His voice was soft. She had come to know that softness. It hid a rock-hard determination but she was determined, too. It was time to decide how to progress, if to progress, whether to stay with Demetrios until the inevitable end or walk away now.

  She didn’t know which way would be the best, even after spending most of the day thinking about it. Pain now, or pain later? It was an impossible decision. She’d always found relationships so easy to handle. Amanda had talked a little about how tortured she’d been, trying to figure out what she felt for Nick; Carin had sworn how much she despised Rafe to anyone who’d listen, and Sam had just taken it all in and wondered how a woman could possibly become so confused in her dealings with a man.

  She owed her sisters an apology.

  “You wonder if we went into what too quickly?” Demetrios said, and she looked at him.

  If sleeping with your boss was a mistake, falling in love with him was sheer disaster. Of course, she wouldn’t tell him that. She’d say that she’d decided she realized she couldn’t give up the loss of independence that would go with being intimately involved with him, that it had been a mistake to let the relationship become personal.

  “Into this—this—”

  “We are lovers.” He spoke curtly. “Is that so difficult to acknowledge?”

  “No. It’s not.

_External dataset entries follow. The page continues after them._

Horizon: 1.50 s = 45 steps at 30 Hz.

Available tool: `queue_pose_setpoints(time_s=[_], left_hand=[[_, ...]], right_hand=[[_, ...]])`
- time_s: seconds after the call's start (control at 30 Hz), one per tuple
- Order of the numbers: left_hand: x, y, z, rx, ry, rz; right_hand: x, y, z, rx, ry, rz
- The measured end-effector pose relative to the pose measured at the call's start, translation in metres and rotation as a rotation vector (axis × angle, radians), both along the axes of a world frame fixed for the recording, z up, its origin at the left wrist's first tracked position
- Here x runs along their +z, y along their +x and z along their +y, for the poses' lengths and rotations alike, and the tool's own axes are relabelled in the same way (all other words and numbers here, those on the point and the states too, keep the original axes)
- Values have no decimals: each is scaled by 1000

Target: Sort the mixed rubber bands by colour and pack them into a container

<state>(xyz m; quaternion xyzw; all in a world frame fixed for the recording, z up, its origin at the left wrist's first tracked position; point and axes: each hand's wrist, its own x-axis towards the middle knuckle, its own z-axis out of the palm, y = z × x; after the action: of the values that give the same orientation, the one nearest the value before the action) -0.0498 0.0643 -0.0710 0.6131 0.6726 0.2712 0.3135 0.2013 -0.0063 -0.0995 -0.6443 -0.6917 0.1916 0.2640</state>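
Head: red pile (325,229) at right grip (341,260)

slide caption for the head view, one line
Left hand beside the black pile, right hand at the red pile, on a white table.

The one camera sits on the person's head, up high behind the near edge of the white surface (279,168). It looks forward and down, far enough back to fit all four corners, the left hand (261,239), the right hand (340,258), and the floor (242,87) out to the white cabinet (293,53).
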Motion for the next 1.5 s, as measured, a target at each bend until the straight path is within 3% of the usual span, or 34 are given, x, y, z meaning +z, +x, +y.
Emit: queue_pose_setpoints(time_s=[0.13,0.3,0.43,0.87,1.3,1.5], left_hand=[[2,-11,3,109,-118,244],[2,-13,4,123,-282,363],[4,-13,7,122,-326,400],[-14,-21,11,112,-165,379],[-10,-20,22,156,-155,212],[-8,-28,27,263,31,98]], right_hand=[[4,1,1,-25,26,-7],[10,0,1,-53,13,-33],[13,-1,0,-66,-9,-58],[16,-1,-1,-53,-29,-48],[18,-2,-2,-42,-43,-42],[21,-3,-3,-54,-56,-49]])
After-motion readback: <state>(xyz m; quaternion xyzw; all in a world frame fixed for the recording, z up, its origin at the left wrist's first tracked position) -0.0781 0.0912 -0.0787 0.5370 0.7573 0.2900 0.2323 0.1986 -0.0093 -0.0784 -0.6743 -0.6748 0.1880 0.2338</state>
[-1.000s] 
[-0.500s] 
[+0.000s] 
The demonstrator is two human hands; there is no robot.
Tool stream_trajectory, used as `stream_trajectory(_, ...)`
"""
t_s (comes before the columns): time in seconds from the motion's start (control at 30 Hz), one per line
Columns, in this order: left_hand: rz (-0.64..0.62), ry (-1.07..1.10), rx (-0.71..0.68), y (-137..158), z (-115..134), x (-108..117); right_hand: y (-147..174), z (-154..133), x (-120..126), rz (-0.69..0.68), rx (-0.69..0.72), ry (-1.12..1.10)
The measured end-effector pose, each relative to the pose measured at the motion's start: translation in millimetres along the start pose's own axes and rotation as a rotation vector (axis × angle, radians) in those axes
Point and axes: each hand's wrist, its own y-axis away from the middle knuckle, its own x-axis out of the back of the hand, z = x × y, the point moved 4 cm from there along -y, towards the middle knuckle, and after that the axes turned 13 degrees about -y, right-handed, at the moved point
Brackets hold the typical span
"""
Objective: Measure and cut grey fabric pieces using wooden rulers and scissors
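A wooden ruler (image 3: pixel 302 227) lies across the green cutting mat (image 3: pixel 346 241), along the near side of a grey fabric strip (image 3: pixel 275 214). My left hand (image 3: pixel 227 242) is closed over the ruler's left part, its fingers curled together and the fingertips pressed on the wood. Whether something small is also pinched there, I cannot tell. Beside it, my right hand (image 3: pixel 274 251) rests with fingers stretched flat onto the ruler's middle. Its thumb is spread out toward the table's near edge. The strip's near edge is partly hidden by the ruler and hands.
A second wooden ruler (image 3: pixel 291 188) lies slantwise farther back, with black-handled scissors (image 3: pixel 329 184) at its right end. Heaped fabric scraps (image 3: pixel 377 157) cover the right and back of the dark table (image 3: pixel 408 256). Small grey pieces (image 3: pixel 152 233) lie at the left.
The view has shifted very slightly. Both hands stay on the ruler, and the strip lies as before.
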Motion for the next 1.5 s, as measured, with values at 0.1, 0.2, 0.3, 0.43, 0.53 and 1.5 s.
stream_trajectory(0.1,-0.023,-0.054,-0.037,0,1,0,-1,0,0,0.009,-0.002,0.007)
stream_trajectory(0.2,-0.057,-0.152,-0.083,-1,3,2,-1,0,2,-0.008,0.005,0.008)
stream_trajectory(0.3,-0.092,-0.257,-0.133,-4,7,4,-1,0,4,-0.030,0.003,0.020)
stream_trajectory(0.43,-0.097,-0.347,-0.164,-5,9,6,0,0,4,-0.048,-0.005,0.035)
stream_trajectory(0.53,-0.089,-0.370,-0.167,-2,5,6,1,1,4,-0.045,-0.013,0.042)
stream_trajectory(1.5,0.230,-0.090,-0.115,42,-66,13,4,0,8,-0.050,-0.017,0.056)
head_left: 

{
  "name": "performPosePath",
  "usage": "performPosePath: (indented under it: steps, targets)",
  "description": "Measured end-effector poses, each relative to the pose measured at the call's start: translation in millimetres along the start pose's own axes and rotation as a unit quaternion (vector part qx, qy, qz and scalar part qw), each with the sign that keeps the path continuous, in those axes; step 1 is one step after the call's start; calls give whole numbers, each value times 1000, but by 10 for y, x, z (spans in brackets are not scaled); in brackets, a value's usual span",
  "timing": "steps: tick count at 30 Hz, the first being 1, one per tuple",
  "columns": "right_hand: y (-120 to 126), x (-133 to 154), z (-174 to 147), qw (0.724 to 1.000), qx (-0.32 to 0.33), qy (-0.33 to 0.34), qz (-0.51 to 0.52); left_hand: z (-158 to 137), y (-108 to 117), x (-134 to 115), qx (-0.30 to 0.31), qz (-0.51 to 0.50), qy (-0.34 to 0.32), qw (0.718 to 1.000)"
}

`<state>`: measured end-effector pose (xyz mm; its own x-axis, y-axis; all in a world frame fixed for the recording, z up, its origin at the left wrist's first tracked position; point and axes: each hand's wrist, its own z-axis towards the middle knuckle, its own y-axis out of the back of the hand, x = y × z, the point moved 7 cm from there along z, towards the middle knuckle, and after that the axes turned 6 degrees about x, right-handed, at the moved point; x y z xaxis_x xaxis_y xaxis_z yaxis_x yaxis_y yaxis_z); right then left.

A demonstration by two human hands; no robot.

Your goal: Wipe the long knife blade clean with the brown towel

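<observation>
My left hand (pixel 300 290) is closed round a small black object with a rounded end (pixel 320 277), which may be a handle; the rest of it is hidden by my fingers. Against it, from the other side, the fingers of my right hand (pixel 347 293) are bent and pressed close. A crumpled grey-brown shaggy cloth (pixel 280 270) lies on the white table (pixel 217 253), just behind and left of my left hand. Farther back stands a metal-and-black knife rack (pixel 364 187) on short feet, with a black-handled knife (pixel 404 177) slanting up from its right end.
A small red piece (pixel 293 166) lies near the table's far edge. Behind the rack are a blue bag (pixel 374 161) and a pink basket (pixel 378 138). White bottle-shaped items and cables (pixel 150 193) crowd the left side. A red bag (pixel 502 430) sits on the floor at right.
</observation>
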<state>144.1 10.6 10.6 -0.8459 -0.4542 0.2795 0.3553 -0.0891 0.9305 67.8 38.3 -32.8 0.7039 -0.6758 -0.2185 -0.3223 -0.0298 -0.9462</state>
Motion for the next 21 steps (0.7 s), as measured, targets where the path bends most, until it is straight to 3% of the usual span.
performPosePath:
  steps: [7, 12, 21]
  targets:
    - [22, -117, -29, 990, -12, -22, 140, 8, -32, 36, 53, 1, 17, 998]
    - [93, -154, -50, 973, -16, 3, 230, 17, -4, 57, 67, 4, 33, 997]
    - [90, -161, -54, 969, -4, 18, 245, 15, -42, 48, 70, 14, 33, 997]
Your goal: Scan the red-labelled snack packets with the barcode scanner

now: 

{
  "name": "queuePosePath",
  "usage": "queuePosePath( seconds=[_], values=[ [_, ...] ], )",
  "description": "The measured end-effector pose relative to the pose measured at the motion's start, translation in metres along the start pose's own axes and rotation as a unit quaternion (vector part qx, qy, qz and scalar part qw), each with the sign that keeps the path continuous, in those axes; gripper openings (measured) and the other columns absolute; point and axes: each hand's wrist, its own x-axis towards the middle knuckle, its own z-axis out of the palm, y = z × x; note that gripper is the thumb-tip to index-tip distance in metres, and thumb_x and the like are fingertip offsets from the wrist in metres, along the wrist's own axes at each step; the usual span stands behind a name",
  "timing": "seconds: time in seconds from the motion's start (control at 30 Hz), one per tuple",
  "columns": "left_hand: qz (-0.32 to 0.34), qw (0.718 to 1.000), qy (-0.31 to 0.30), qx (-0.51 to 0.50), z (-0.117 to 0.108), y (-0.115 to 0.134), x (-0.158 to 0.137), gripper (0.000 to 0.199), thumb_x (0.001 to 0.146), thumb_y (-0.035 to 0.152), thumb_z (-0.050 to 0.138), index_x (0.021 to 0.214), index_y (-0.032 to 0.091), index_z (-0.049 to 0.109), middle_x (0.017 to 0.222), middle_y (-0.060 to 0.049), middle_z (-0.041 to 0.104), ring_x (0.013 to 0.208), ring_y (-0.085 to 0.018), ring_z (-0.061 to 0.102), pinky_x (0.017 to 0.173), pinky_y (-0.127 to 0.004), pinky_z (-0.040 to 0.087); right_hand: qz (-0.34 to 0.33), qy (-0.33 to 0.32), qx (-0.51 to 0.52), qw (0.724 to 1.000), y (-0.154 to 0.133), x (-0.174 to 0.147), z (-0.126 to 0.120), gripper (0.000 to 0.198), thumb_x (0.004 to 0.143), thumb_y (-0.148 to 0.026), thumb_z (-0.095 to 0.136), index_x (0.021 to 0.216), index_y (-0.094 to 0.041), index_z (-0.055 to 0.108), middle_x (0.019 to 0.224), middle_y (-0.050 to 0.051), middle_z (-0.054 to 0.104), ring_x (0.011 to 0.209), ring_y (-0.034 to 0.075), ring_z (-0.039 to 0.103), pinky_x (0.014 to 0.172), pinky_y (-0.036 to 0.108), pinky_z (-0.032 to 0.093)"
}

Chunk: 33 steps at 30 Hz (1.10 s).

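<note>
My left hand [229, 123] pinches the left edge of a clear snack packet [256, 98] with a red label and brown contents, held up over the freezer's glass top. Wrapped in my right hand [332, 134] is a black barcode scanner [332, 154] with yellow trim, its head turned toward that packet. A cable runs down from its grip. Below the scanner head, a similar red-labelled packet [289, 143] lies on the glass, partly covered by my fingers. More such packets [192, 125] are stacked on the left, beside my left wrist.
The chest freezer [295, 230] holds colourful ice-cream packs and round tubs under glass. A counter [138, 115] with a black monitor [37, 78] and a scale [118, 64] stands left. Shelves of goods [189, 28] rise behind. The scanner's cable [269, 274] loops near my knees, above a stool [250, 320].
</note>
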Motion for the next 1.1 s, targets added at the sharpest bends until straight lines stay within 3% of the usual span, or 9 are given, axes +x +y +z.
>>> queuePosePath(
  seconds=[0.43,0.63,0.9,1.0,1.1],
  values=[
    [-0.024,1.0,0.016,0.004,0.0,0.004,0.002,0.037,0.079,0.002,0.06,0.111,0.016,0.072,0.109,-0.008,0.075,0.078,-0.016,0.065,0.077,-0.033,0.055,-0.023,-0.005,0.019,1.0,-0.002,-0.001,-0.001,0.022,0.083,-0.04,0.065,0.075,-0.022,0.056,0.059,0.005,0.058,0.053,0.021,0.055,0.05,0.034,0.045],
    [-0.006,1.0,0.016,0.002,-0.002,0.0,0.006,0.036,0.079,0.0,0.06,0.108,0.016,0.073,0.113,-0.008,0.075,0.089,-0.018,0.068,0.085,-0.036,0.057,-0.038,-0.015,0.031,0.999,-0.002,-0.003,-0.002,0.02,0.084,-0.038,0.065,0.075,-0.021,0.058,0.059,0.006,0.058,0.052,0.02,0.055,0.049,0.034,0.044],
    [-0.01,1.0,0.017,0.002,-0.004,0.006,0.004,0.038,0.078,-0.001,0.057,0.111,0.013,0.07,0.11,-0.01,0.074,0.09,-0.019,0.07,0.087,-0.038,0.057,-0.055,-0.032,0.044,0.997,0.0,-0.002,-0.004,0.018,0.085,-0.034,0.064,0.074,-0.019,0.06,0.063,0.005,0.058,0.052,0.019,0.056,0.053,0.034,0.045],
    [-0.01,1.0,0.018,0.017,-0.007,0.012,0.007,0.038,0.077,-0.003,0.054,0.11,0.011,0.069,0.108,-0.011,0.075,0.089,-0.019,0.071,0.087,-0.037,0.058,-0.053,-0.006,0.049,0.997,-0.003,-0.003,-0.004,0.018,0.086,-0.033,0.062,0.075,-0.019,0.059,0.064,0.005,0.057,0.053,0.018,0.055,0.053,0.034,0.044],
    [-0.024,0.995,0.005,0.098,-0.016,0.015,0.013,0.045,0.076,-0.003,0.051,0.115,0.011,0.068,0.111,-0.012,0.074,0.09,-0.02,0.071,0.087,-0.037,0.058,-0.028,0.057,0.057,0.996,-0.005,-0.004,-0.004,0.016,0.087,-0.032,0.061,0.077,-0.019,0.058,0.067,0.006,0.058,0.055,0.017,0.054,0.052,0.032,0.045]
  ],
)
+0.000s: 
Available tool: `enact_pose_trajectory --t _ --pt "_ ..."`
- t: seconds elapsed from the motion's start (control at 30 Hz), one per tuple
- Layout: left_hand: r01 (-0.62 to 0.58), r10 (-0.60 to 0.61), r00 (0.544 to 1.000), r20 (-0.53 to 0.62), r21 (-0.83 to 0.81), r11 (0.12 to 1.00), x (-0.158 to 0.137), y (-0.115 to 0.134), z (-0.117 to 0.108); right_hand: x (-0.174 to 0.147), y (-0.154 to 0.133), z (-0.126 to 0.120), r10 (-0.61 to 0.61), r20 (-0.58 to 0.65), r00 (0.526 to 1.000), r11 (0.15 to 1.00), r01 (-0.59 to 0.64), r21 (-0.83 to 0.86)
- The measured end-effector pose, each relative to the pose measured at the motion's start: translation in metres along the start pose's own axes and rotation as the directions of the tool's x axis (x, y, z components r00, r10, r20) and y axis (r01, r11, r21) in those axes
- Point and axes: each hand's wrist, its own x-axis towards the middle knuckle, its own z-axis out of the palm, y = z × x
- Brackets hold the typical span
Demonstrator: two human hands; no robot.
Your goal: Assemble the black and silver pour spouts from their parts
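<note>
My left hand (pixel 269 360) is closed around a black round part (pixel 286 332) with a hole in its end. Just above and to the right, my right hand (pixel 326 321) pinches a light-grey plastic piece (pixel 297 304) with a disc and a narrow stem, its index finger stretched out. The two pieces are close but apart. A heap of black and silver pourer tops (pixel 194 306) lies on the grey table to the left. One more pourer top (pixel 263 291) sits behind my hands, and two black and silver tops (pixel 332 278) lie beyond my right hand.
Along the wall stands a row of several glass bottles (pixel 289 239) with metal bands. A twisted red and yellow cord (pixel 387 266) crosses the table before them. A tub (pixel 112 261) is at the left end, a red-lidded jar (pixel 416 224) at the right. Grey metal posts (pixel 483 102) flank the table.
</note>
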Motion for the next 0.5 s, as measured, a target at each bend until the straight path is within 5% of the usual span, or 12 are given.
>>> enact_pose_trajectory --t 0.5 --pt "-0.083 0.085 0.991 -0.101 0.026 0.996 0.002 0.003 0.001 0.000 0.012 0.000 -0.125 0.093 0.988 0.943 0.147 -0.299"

What I mean is…Don’t look at me like that!”

  “Like what?” he said, and told himself that if he’d been required to pay a drachma for every time he’d wanted to shake this woman since he’d met her, he’d be well on his way to the poorhouse by now.

  Sam shoved back her chair and got to her feet. “Don’t!” she said, as he sprang up, too. “I am perfectly capable of moving around on my own. I sprained my ankle, Demetrios, I didn’t break it.”

  “Ah.”

  “Ah, what? Must you always sound so smug?”

  “I was right,” he said calmly. He could be calm, now that he knew the problem. For a few seconds, he’d thought she was about to tell him she’d decided against their affair. Their relationship. Whatever in hell you called it when a man fell in love with a woman who didn’t love him, a woman he didn’t want to be in love with.

  But that was ridiculous. Samantha enjoyed being with him. She enjoyed what happened in bed. All she needed was a little reassurance that he would respect her independence. Well, he could manage that. He just had to back off a little, convince her that all he wanted from her was what they already had.

  It wasn’t even a lie.

  Try as he might, he had no idea exactly what he did want. Marriage? Children? From what he knew of such things, he wasn’t exactly desirous of them. He would tell her that, let her see that she risked nothing by continuing their affair.

  And, over the weeks and months that came next, if he changed his mind, well, then he would set out to change hers. If he didn’t…if he didn’t, that would be that.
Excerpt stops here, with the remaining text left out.